Only the lines with the string "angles" are needed; return each of them from the entries below.

[Records Boundary: Start]

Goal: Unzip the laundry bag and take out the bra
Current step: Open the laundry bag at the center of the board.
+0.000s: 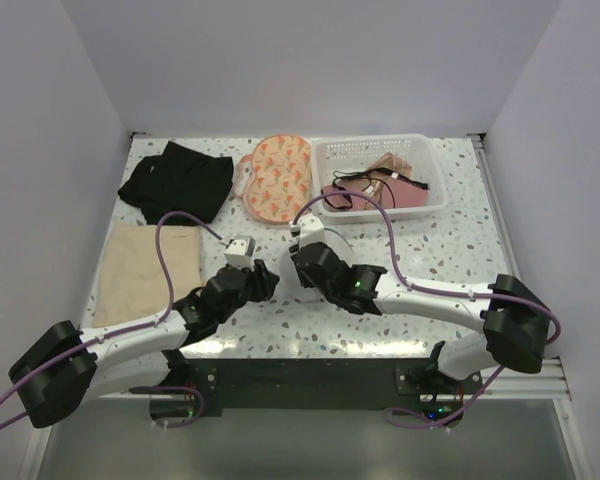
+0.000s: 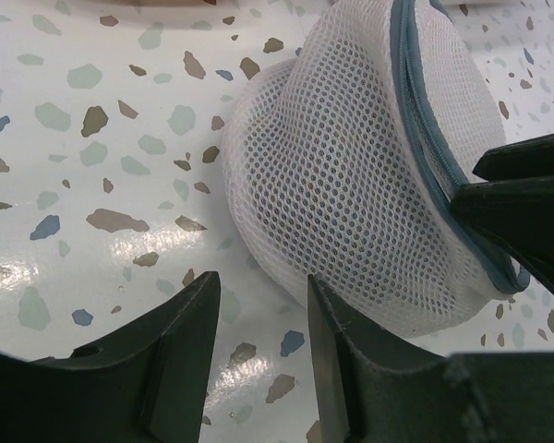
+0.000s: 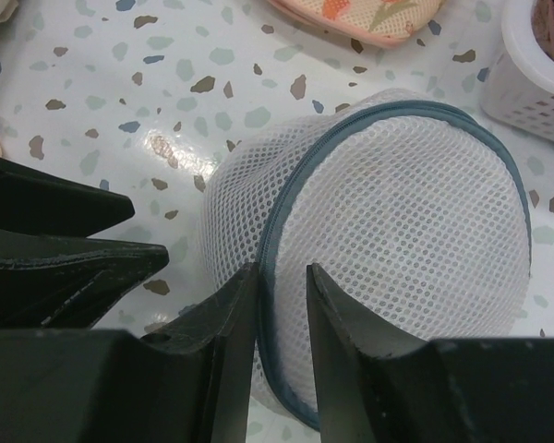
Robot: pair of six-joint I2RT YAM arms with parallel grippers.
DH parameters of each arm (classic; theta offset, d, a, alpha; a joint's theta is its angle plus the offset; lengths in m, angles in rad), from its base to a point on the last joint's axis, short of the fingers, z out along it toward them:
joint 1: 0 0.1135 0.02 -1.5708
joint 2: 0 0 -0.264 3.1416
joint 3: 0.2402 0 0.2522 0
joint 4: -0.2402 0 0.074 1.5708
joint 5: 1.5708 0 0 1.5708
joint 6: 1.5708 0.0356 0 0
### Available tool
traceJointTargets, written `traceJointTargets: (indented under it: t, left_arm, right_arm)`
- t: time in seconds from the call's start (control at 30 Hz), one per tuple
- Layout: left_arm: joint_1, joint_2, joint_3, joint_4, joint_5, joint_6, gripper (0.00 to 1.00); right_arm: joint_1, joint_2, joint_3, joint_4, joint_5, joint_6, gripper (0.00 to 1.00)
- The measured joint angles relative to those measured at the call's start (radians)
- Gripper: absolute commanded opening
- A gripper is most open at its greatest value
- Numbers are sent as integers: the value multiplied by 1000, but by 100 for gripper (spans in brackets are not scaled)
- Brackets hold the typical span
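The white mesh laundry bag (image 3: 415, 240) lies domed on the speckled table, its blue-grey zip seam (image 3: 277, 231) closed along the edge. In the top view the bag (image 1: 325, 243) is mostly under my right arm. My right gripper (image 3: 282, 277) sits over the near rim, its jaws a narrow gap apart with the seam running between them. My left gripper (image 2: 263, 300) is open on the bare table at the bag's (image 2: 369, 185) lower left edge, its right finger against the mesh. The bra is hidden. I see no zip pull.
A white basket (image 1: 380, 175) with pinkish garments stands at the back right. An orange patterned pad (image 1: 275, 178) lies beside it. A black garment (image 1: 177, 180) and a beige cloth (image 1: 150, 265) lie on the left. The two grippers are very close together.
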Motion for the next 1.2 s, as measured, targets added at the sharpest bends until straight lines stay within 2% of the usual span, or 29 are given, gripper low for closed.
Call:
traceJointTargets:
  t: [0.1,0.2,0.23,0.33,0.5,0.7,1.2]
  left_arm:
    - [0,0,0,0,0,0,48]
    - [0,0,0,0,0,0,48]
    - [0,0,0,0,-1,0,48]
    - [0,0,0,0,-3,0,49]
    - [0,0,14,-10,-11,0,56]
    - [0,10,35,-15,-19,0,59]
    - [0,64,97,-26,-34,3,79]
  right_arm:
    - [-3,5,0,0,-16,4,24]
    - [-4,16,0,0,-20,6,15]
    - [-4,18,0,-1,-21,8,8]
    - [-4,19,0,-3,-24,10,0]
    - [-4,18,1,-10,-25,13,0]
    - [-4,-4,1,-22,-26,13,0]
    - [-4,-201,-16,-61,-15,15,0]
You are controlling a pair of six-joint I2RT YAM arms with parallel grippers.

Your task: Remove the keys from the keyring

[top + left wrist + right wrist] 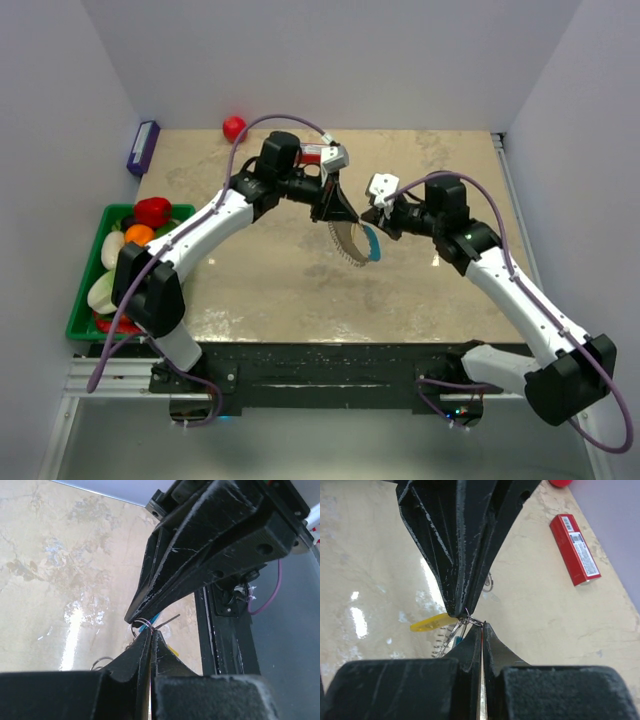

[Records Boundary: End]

Answer space:
DH parameters of each arm (classic; theta offset, d, a, alpha; a joint's theta is its angle plus the offset; lengths in m, angles in rad), from its base to a point on the last joint's axis, short of the fingers, z out along it toward them:
- The measured joint angles relative to those measured at the call's start (radians)

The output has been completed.